[[ DATA open ]]

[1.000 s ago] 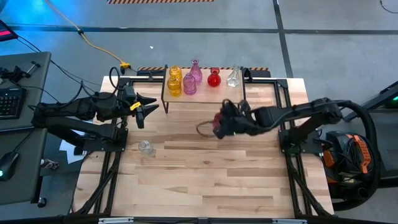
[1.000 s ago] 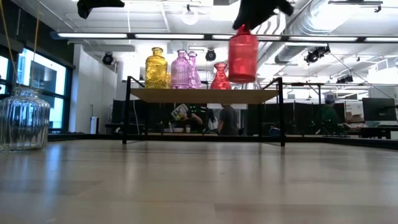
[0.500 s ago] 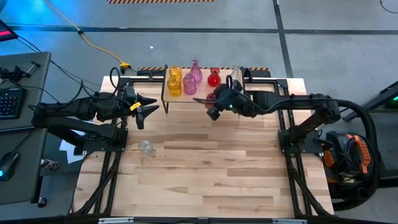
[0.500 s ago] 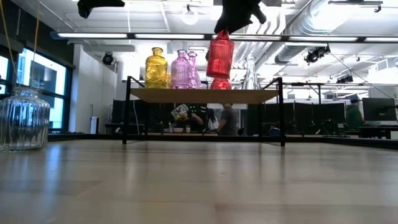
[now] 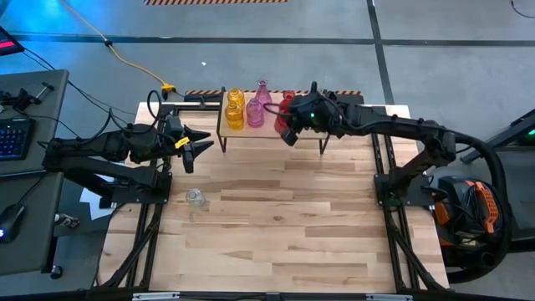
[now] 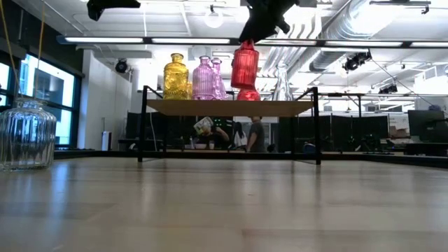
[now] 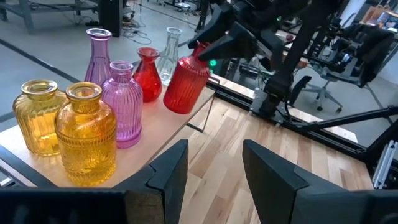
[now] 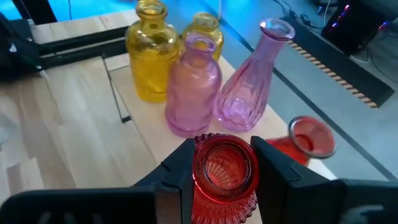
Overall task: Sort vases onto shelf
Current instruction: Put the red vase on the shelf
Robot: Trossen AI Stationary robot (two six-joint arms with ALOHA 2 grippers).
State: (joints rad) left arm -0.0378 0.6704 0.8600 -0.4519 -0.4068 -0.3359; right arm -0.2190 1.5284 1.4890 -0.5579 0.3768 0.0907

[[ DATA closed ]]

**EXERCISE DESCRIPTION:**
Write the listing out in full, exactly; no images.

**WRITTEN ANSWER:**
[1.000 s ago] 
[1.000 s ago] 
[0.500 s ago] 
[0.500 s ago] 
[now] 
[now] 
[now] 
[now] 
Overall task: Sort vases onto shelf
Current instruction: Put the red vase on the shelf
Robot: Trossen AI Stationary robot (two six-joint arms with ALOHA 2 grippers).
State: (joints rad) left arm -0.0378 0.6704 0.8600 -0.4519 -0.4068 -0.3359; right arm -0.2190 1.5284 1.4890 -0.5579 0.3768 0.0907

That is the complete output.